- J. R. D. Tata founded Tata Airlines in 1932 as a division of Tata Sons Ltd. (now Tata Group).
- After World War II, regular commercial service was restored in India, Tata Airlines changing its name to Air India and becoming a public limited company on the 29th of July, 1946.
- On the 8th of June, 1948, Air India introduced a regular service from Bombay to London, and two years later, Air India started regular flights to Nairobi.
- In 1954, with the delivery of its first L-1049 Super Constellations, Air India inaugurated services to Tokyo, Bangkok, Hong Kong and Singapore.
- In 1960, with the introduction of the first Boeing 707-420 aircraft, Air India started using jets, and two years later, in June 1962, it became world's first all-jet airline.
- In 1970, Air India moved its offices to downtown Bombay.
- In 1986, Air India took delivery of the Airbus A310-300, and now is the largest operator of this type in passenger service.
- In 1988, the company started using two Boeing 747-300Ms in mixed passenger-cargo configuration.
- In 1993, Air India's first Boeing 747-400, named Konark, operated the first non-stop flight between New York City and Delhi.
- In 1996, Air India started using its second US gateway at O'Hare International Airport in Chicago.
- Three years later, the airline opened its dedicated Terminal 2-C at the newly renamed Chhatrapati Shivaji International Airport in Mumbai.
- Services to Shanghai and to Air India's third US gateway at Newark Liberty International Airport in Newark were introduced in the year 2000.
- Air India was invited to join Star Alliance in 2007, and is set to become a full member in 2010.
- On the 1st of March, 2009, Air India made Frankfurt Airport its European Hub for its transatlantic North American Operations.

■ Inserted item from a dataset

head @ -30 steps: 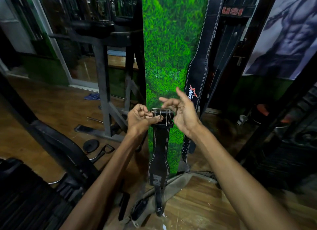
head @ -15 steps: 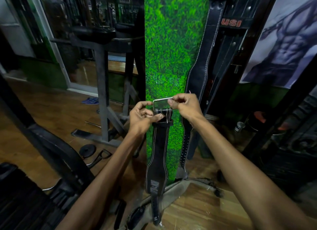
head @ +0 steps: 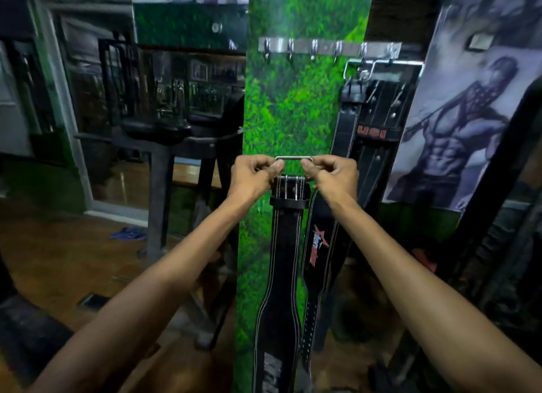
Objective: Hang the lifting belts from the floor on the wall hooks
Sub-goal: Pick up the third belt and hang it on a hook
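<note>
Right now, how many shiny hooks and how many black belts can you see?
Silver metal hooks on the wall rail: 6
Black leather belt held by its steel buckle in the left hand and right hand: 1
Black leather belts already hanging, as far as I can tell apart: 2, the star-logo belt and the USI belt
Total: 9

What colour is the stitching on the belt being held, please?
White, on the black belt; head view.

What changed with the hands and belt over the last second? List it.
The right hand, open a second ago, took hold of the buckle; now both hands grip it, the left hand at its other end, raising the belt toward the hook rail. The hung belts stayed put.
</note>
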`<action>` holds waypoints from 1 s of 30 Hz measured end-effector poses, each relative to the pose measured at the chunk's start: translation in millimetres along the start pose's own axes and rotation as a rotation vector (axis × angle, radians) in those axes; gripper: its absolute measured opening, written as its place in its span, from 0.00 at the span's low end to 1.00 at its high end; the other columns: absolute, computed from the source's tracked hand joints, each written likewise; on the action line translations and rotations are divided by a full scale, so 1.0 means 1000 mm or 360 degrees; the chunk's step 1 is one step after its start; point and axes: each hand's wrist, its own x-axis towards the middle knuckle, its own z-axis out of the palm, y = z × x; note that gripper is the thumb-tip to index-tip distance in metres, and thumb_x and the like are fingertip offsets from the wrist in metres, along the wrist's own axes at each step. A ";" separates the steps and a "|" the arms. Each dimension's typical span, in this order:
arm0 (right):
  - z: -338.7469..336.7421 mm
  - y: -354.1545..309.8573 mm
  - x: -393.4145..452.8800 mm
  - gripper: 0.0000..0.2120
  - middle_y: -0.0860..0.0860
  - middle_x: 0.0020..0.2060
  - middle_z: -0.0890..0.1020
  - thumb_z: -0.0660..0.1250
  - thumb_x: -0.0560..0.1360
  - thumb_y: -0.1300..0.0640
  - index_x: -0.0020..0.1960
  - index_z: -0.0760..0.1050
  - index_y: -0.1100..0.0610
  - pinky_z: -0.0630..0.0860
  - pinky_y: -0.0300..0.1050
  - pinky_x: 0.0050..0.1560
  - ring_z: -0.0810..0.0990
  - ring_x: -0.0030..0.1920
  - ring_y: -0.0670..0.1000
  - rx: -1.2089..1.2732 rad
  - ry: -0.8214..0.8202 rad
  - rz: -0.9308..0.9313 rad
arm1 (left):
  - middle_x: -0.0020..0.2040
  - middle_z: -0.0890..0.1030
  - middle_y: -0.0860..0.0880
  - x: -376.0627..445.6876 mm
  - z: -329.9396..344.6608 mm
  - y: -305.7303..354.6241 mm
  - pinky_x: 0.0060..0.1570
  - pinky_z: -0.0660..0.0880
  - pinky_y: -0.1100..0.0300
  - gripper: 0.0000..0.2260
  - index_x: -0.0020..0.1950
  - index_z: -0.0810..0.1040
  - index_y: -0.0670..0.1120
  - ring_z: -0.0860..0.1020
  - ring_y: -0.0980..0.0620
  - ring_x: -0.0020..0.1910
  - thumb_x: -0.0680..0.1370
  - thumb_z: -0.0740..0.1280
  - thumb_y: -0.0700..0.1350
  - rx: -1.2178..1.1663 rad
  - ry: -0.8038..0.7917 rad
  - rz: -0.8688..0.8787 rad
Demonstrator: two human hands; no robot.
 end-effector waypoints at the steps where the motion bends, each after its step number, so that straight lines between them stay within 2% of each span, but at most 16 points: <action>1: -0.003 -0.004 0.009 0.07 0.47 0.31 0.83 0.78 0.72 0.53 0.37 0.82 0.47 0.83 0.56 0.41 0.81 0.35 0.47 -0.0004 0.0013 -0.0027 | 0.32 0.81 0.50 0.009 0.004 0.009 0.40 0.82 0.46 0.15 0.38 0.86 0.50 0.78 0.51 0.33 0.68 0.73 0.61 -0.0001 0.0006 0.0014; 3: -0.008 -0.016 0.032 0.08 0.52 0.34 0.85 0.75 0.74 0.52 0.37 0.80 0.49 0.81 0.55 0.40 0.82 0.36 0.48 -0.0009 0.0024 -0.0106 | 0.33 0.84 0.48 0.031 0.016 0.030 0.41 0.83 0.39 0.13 0.39 0.87 0.50 0.80 0.50 0.34 0.69 0.74 0.59 -0.0051 0.0041 0.0046; 4: -0.010 -0.022 0.043 0.10 0.51 0.33 0.84 0.73 0.75 0.50 0.37 0.78 0.50 0.78 0.52 0.39 0.81 0.35 0.46 -0.0023 0.0030 -0.0128 | 0.33 0.83 0.49 0.043 0.023 0.041 0.40 0.83 0.38 0.12 0.39 0.87 0.49 0.80 0.50 0.34 0.70 0.75 0.57 -0.0087 0.0072 0.0058; 6: -0.014 -0.034 0.065 0.13 0.45 0.29 0.78 0.70 0.78 0.47 0.39 0.74 0.52 0.70 0.44 0.35 0.74 0.28 0.37 -0.0125 0.0083 -0.0141 | 0.30 0.82 0.51 0.065 0.037 0.065 0.40 0.83 0.39 0.10 0.37 0.86 0.48 0.78 0.52 0.32 0.72 0.76 0.54 -0.0139 0.0154 0.0090; 7: -0.016 -0.040 0.073 0.13 0.44 0.29 0.76 0.70 0.78 0.45 0.42 0.73 0.52 0.68 0.44 0.33 0.72 0.26 0.37 -0.0178 0.0126 -0.0136 | 0.30 0.82 0.52 0.077 0.043 0.077 0.41 0.83 0.41 0.10 0.35 0.86 0.49 0.77 0.53 0.31 0.71 0.76 0.53 -0.0148 0.0211 0.0096; 9: -0.015 -0.043 0.081 0.19 0.46 0.37 0.81 0.73 0.74 0.39 0.52 0.71 0.51 0.75 0.45 0.38 0.79 0.33 0.39 -0.0174 0.0218 -0.0163 | 0.30 0.84 0.53 0.098 0.052 0.095 0.43 0.84 0.45 0.09 0.33 0.85 0.51 0.77 0.55 0.30 0.71 0.77 0.52 -0.0208 0.0337 0.0082; 11: -0.014 -0.037 0.083 0.27 0.48 0.47 0.83 0.76 0.70 0.39 0.60 0.68 0.48 0.80 0.44 0.46 0.83 0.44 0.47 -0.0192 0.0297 -0.0328 | 0.28 0.83 0.53 0.123 0.060 0.108 0.44 0.84 0.46 0.09 0.33 0.86 0.50 0.76 0.55 0.30 0.70 0.76 0.52 -0.0274 0.0432 0.0083; 13: -0.014 -0.028 0.091 0.24 0.45 0.51 0.82 0.76 0.71 0.43 0.59 0.70 0.48 0.81 0.47 0.48 0.83 0.47 0.48 -0.0219 0.0308 -0.0481 | 0.27 0.82 0.54 0.146 0.068 0.116 0.48 0.84 0.46 0.09 0.32 0.86 0.50 0.76 0.54 0.30 0.70 0.77 0.53 -0.0298 0.0444 0.0084; 16: -0.017 -0.021 0.120 0.16 0.44 0.49 0.83 0.77 0.72 0.46 0.55 0.76 0.48 0.83 0.54 0.47 0.84 0.45 0.48 -0.0208 0.0345 -0.0559 | 0.33 0.86 0.55 0.178 0.081 0.116 0.52 0.83 0.43 0.10 0.34 0.86 0.48 0.78 0.53 0.33 0.70 0.77 0.53 -0.0305 0.0427 0.0033; 19: -0.019 -0.020 0.150 0.15 0.45 0.46 0.85 0.78 0.71 0.49 0.54 0.80 0.51 0.84 0.51 0.47 0.84 0.43 0.47 -0.0195 0.0373 -0.0556 | 0.35 0.86 0.55 0.209 0.094 0.113 0.49 0.84 0.45 0.10 0.34 0.87 0.49 0.78 0.53 0.34 0.69 0.77 0.54 -0.0315 0.0433 0.0027; 22: -0.020 -0.015 0.179 0.14 0.46 0.44 0.86 0.79 0.71 0.51 0.55 0.83 0.52 0.84 0.50 0.50 0.84 0.43 0.43 -0.0147 0.0394 -0.0519 | 0.31 0.84 0.52 0.239 0.109 0.114 0.46 0.82 0.49 0.11 0.31 0.85 0.49 0.76 0.52 0.32 0.70 0.78 0.53 -0.0330 0.0452 -0.0011; 24: -0.018 -0.010 0.194 0.15 0.46 0.44 0.86 0.79 0.71 0.51 0.56 0.84 0.51 0.83 0.49 0.54 0.85 0.43 0.44 -0.0126 0.0407 -0.0462 | 0.29 0.82 0.50 0.251 0.117 0.114 0.45 0.83 0.49 0.13 0.33 0.85 0.46 0.79 0.50 0.32 0.70 0.78 0.53 -0.0270 0.0507 -0.0041; 26: -0.016 -0.002 0.205 0.15 0.47 0.45 0.86 0.78 0.71 0.50 0.56 0.84 0.50 0.78 0.45 0.60 0.83 0.48 0.48 -0.0226 0.0440 -0.0443 | 0.31 0.83 0.48 0.262 0.125 0.109 0.48 0.84 0.48 0.13 0.33 0.84 0.45 0.84 0.46 0.38 0.69 0.79 0.54 -0.0229 0.0554 -0.0084; 28: -0.013 0.005 0.206 0.15 0.51 0.49 0.86 0.78 0.72 0.50 0.57 0.84 0.51 0.73 0.40 0.59 0.78 0.55 0.50 -0.0363 0.0461 -0.0412 | 0.38 0.86 0.46 0.265 0.128 0.102 0.48 0.84 0.49 0.12 0.41 0.86 0.44 0.85 0.45 0.42 0.70 0.80 0.51 -0.0203 0.0515 -0.0174; 30: -0.012 0.012 0.205 0.13 0.53 0.53 0.85 0.77 0.73 0.53 0.57 0.85 0.54 0.74 0.37 0.60 0.79 0.56 0.52 -0.0457 0.0478 -0.0478 | 0.45 0.87 0.44 0.268 0.128 0.089 0.46 0.85 0.51 0.13 0.49 0.86 0.43 0.85 0.47 0.41 0.72 0.78 0.51 -0.0186 0.0359 -0.0215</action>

- Since its operations were initiated, Air India managed to achieve a record of about 6.82 fatal events per million flights. First such accident happened in November, 1950, all 48 people on board dying, and the last one, on the 23rd of June, 1985, when a a Boeing 747-237B was blown up in mid-air by a suitcase-bomb and all 307 passengers and 22 crew on board perished.